Personal information
- Born: 11 December 1992 (age 33) Kuršėnai, Lithuania
- Nationality: Lithuanian
- Listed height: 6 ft 4 in (1.93 m)
- Listed weight: 198 lb (90 kg)

Career information
- Playing career: 2008–2024
- Position: Shooting guard

Career history
- 2008–2010: Akademija Vilnius
- 2010–2014: Lietuvos rytas Vilnius
- 2010–2011: →Perlas Vilnius
- 2013–2014: →Pieno žvaigždės Pasvalys
- 2014: Barons/LDz
- 2015: BK Jēkabpils
- 2015: Vytis Šakiai
- 2015–2016: Pieno žvaigdžės Pasvalys
- 2016–2017: Arkadikos
- 2017: Ermis Agias
- 2017–2018: Jonava
- 2018–2019: Apollon Limassol
- 2019–2020: AEL Limassol
- 2020–2021: Kaysersberg Ammerschwihr BCA
- 2022–2023: Alliance Sport Alsace
- 2023–2024: Orchies
- 2024: Colmar Basket

= Dovydas Redikas =

Lithuanian basketball player (born 1992)

Dovydas Redikas (born 11 December 1992) is a Lithuanian former professional basketball player.

==Professional career==
On 13 September 2018 Redikas joined Apollon Limassol of the Cypriot League.

==National team career==
Redikas won five gold medals with Lithuania's junior national teams.
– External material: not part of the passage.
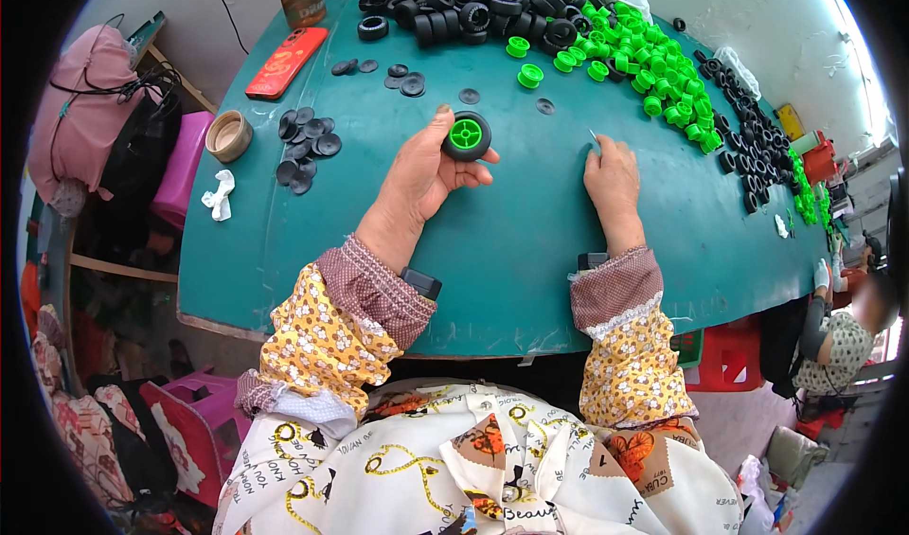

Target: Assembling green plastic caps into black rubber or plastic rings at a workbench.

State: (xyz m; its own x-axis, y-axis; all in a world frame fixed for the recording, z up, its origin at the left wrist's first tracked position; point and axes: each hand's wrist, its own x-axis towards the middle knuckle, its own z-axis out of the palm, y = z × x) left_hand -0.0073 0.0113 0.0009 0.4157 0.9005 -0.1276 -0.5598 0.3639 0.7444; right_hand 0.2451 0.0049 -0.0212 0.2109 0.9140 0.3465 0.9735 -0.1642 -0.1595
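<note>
My left hand [418, 169] grips a toy wheel [466, 135], a black tyre around a bright green spoked hub, thumb on one side and fingers beneath. The wheel is held above the green tabletop. To its right, my right hand [614, 177] is closed around a thin pointed tool [595, 136]. Only its pale tip shows past the fingers; the rest is hidden in the hand. The tool and the wheel are apart. Small black discs [412, 84] lie scattered beyond my left hand, and more black discs [303, 142] are heaped to its left.
Black tyres [473, 16] are piled at the table's far side, beside a heap of green hubs [653, 57]. More tyres [753, 147] spread along the right. A red phone [287, 63], a tape roll [229, 136] and crumpled white tissue [219, 196] lie left. Another person [843, 346] sits at right.
</note>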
He gold medals at the following tournaments: the 2007 European Youth Under-15 Summer Olympic Festival, the 2008 FIBA Europe Under-16 Championship, the 2010 FIBA Europe Under-18 Championship, the 2011 FIBA Under-19 World Cup, and the 2012 FIBA Europe Under-20 Championship.